- EXERCISE BRIEF: From the data below, return the exact lines starting at the line containing "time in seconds" and ending at the line containing "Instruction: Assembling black", both included, and nothing else.

- RECORDS SHOWN:
%%
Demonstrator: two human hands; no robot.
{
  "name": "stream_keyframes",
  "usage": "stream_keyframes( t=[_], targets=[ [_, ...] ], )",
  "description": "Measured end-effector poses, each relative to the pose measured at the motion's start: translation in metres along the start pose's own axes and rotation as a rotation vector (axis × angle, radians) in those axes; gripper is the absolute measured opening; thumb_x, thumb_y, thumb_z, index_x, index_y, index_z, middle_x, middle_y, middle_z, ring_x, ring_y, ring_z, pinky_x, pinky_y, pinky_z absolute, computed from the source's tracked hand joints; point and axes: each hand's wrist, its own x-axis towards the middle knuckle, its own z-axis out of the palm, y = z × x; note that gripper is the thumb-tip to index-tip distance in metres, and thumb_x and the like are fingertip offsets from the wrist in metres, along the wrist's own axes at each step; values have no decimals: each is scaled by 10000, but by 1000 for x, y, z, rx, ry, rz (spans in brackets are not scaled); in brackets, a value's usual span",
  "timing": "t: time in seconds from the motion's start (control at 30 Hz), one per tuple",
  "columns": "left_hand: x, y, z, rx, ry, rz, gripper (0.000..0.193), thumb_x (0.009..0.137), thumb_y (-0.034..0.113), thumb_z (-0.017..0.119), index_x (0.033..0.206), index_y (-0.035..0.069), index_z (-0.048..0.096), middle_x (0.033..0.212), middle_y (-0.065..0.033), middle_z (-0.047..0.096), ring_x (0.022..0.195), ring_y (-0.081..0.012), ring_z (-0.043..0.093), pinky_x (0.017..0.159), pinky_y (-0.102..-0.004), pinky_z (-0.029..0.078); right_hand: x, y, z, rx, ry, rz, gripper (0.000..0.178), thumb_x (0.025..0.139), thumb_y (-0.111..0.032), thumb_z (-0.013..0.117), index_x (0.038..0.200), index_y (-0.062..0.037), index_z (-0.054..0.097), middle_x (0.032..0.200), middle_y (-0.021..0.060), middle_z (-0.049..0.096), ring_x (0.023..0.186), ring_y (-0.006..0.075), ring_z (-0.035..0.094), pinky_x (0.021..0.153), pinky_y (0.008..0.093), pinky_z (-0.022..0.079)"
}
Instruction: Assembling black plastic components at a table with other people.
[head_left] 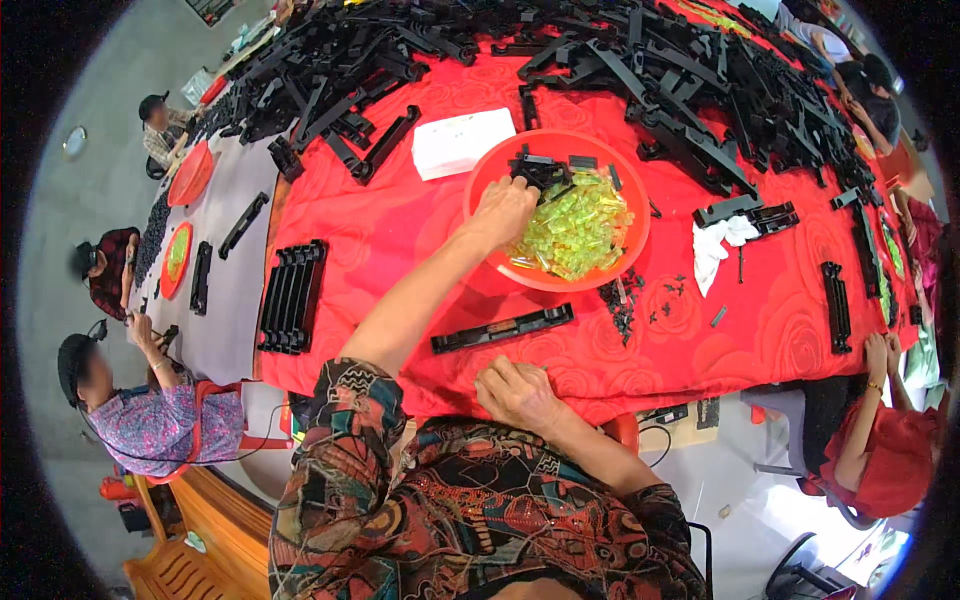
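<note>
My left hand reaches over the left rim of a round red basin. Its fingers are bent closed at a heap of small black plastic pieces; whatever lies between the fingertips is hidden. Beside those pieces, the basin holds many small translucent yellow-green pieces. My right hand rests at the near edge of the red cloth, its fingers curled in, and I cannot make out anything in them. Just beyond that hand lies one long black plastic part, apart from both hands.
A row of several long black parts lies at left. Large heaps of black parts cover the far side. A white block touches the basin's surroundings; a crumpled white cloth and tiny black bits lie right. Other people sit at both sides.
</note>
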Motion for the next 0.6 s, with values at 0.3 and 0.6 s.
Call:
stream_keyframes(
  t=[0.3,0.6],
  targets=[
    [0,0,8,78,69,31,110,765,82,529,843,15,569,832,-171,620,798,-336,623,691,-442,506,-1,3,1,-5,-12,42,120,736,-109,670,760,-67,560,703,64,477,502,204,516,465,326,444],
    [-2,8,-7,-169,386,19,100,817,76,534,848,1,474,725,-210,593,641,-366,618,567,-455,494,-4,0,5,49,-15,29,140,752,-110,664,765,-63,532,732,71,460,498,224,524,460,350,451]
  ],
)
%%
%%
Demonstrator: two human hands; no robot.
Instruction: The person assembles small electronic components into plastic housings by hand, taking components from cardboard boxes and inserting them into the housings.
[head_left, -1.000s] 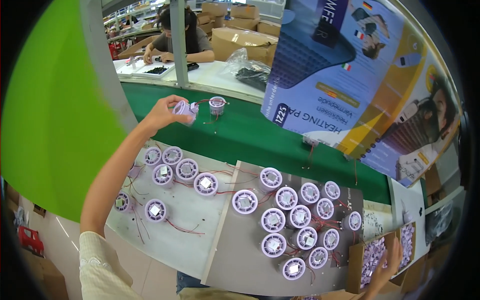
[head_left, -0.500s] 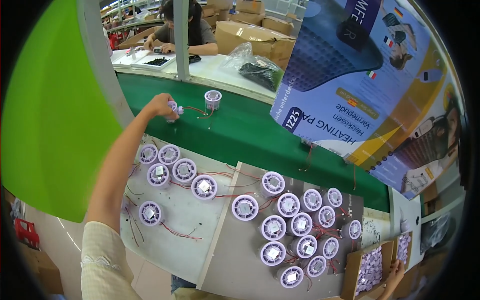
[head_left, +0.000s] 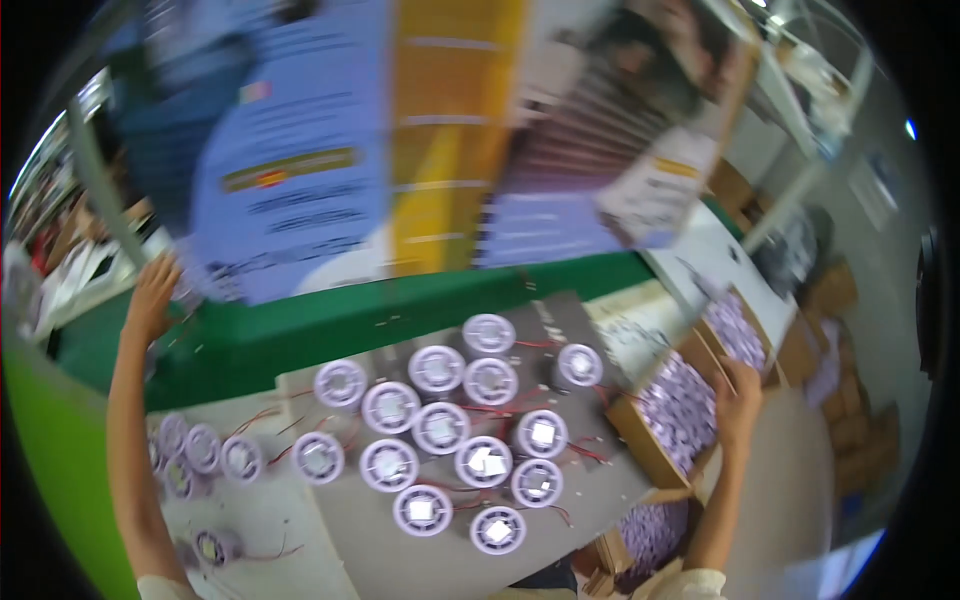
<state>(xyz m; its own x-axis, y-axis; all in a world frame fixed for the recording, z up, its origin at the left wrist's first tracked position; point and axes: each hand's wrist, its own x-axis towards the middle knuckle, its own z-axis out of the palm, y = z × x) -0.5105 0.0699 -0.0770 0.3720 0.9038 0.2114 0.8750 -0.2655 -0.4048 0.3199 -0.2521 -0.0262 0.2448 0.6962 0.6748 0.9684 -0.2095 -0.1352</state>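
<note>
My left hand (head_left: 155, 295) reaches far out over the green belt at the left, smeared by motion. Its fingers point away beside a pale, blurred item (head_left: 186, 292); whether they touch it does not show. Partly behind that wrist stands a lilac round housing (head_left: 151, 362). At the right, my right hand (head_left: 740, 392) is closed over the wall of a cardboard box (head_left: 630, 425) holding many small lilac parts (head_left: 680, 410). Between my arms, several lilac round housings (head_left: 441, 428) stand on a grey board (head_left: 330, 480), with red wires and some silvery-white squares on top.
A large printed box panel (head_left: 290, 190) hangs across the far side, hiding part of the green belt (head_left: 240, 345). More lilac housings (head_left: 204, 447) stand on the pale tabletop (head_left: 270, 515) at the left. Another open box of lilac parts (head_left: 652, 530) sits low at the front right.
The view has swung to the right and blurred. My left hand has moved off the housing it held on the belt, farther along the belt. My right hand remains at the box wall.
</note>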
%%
- ANSWER TO THIS EXERCISE:
  "timing": "t: time in seconds from the motion's start (control at 30 Hz), one per tuple",
  "columns": "left_hand: x, y, z, rx, ry, rz, gripper (0.000..0.193), thumb_x (0.009..0.137), thumb_y (-0.034..0.113), thumb_z (-0.017..0.119), index_x (0.033..0.206), index_y (-0.035..0.069), index_z (-0.048..0.096), middle_x (0.033..0.212), middle_y (-0.065..0.033), middle_z (-0.047..0.096), ring_x (0.022..0.195), ring_y (-0.081..0.012), ring_z (-0.043..0.093), pinky_x (0.017..0.159), pinky_y (-0.102..-0.004), pinky_z (-0.029..0.078); right_hand: x, y, z, rx, ry, rz, gripper (0.000..0.178), thumb_x (0.025..0.139), thumb_y (-0.111..0.032), thumb_z (-0.013..0.117), index_x (0.038..0.200), index_y (-0.062..0.037), index_z (-0.054..0.097), middle_x (0.032..0.200), middle_y (-0.021..0.060), middle_z (-0.049..0.096), ring_x (0.023..0.186), ring_y (-0.006..0.075), ring_z (-0.035..0.094), pinky_x (0.021..0.153), pinky_y (0.008..0.093), pinky_z (-0.022..0.079)"
}
Instruction: Assembling black plastic components at a table with other people.

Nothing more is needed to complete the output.